- Specialty: Endocrinology, psychiatry

= Polydipsia =

Excessive thirst or excess drinking

Polydipsia is excessive thirst or excess drinking. The word derives from Greek πολυδίψιος 'very thirsty', which is derived from Ancient Greek πολύς 'much, many' and δίψα 'thirst'. Polydipsia is a nonspecific symptom in various medical disorders. It also occurs as an abnormal behaviour in some non-human animals, such as in birds.

==Causes==
===Diabetes===
Polydipsia can be characteristic of diabetes mellitus, often as an initial symptom. It is observed in cases of poorly controlled diabetes, which is sometimes the result of low patient adherence to anti-diabetic medication.

Diabetes insipidus ("tasteless" diabetes, as opposed to diabetes mellitus) can also cause polydipsia.

===Other physiological causes===
It can also be caused by a change in the osmolality of the extracellular fluids of the body, hypokalemia, decreased blood volume (as occurs during major hemorrhage), and other conditions that create a water deficit. This is usually a result of osmotic diuresis.

Polydipsia is also a symptom of anticholinergic poisoning.

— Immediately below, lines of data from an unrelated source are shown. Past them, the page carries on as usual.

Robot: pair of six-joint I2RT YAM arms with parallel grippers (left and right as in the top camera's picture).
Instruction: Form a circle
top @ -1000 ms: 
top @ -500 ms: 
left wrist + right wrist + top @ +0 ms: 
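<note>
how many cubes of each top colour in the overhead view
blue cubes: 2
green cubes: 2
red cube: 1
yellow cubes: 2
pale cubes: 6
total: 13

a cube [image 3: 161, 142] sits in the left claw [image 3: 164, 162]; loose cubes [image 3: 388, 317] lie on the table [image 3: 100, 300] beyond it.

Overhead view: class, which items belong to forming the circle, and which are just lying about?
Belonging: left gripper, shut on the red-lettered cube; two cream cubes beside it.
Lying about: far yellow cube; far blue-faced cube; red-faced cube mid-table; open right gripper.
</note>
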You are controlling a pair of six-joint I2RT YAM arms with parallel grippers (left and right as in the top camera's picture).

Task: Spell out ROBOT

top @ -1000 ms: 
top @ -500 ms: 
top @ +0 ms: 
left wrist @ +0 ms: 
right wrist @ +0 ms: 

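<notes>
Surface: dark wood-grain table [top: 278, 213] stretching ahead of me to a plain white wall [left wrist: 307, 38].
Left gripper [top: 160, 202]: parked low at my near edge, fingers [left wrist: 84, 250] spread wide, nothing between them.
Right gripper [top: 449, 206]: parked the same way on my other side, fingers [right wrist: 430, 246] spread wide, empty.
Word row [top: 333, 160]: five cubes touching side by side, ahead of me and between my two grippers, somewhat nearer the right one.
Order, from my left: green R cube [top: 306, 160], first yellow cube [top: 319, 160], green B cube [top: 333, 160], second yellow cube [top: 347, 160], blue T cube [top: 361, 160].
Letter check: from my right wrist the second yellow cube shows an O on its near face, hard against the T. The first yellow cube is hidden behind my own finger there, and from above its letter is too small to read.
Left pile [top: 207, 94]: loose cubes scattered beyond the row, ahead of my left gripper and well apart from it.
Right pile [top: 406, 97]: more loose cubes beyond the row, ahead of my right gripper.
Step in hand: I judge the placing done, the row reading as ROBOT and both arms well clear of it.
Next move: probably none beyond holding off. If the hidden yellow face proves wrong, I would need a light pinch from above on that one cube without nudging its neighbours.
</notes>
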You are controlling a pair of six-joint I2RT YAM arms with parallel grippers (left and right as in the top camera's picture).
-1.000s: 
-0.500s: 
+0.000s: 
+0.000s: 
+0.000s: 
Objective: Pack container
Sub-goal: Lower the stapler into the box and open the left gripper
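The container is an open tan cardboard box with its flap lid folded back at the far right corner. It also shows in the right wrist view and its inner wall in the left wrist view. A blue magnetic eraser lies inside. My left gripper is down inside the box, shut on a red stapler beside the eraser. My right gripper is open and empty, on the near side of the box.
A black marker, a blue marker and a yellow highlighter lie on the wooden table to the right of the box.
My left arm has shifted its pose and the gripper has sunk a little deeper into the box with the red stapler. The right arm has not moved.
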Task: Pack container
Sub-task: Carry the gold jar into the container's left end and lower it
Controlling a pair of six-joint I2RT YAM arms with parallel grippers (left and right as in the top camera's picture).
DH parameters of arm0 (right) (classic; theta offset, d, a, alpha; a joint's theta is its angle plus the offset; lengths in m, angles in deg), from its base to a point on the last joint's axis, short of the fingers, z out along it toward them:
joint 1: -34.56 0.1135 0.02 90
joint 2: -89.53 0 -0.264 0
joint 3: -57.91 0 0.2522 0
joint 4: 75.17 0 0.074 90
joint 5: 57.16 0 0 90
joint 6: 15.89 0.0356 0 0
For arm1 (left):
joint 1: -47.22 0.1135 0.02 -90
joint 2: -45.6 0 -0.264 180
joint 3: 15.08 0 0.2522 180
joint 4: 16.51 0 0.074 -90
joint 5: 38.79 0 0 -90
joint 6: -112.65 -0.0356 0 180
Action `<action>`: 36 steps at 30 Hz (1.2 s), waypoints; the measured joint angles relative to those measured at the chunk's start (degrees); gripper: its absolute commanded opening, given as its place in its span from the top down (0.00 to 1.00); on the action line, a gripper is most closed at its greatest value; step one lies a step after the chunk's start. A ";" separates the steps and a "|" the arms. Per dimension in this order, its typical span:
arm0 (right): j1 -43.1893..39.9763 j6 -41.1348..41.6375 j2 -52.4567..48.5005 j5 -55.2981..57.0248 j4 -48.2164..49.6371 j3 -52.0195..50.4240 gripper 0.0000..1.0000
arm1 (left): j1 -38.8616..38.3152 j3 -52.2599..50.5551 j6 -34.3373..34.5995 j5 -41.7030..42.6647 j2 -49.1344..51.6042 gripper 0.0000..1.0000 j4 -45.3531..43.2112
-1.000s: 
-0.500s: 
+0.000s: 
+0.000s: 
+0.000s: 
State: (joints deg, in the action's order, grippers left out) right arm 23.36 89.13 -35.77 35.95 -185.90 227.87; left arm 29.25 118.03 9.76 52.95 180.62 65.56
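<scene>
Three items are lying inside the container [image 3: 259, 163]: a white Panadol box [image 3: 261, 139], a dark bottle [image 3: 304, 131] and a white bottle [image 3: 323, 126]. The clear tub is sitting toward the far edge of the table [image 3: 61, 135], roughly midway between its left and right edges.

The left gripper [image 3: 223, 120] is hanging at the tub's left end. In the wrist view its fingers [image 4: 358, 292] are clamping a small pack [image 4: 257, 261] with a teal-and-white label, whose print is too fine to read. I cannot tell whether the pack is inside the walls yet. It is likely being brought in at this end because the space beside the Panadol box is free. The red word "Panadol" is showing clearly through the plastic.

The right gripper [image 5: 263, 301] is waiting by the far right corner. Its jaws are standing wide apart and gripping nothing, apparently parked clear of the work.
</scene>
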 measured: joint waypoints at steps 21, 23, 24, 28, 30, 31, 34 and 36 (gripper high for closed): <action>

Zinc is also known to reduce symptoms of polydipsia by causing the body to absorb fluids more efficiently (reduction of diarrhea, induces constipation) and it causes the body to retain more sodium; thus a zinc deficiency can be a possible cause. The combination of polydipsia and (nocturnal) polyuria is also seen in (primary) hyperaldosteronism (which often goes with hypokalemia).
Antipsychotics can have side effects such as dry mouth that may make the patient feel thirsty.

===Primary polydipsia===

Primary polydipsia describes excessive thirst and water intake caused in the absence of physiological stimuli to drink. This includes both psychogenic primary polydipsia and non-psychogenic primary polydipsia, such as in patients with autoimmune chronic hepatitis with severely elevated globulin levels.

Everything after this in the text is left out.